┏━━
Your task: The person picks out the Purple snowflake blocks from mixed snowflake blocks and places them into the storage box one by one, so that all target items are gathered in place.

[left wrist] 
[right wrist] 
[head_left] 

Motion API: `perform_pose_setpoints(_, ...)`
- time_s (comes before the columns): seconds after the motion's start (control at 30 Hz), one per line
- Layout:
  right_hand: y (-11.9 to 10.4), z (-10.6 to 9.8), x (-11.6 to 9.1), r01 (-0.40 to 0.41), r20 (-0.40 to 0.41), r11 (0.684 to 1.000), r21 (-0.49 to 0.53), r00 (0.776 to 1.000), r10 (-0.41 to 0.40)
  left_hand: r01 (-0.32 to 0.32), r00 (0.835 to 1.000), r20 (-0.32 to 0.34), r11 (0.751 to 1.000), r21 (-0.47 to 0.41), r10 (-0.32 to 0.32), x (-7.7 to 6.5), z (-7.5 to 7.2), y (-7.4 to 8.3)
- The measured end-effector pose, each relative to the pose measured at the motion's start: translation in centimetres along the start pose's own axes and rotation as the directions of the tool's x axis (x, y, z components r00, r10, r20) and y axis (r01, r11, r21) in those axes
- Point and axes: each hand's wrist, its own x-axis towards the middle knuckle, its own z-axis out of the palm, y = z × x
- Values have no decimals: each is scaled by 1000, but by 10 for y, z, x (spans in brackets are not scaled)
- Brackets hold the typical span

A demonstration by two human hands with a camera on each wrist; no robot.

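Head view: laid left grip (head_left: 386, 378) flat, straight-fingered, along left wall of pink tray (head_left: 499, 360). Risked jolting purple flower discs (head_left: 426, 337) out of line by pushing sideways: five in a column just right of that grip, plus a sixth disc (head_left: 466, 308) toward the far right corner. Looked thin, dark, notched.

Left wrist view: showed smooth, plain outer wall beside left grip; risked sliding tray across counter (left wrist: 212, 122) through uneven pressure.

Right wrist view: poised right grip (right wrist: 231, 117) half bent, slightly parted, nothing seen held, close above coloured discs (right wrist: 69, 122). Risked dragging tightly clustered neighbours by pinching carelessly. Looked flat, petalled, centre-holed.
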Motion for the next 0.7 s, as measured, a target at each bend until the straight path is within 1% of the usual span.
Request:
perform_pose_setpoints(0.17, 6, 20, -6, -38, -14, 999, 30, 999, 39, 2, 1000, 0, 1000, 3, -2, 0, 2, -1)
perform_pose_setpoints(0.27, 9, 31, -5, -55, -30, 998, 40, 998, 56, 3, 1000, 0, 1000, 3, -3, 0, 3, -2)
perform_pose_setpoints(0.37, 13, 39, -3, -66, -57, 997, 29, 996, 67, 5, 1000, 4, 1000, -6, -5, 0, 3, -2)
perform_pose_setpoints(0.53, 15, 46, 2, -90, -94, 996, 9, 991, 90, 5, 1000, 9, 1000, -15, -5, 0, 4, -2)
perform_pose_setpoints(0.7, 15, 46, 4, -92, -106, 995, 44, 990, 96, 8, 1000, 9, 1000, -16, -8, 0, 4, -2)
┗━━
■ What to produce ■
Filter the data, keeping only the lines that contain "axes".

■ Answer space ■
- The measured end-effector pose, each relative to the pose measured at the motion's start: translation in centimetres along the start pose's own axes and rotation as the directions of the tool's x axis (x, y, z components r00, r10, r20) and y axis (r01, r11, r21) in those axes
- Point and axes: each hand's wrist, its own x-axis towards the middle knuckle, its own z-axis out of the palm, y = z × x

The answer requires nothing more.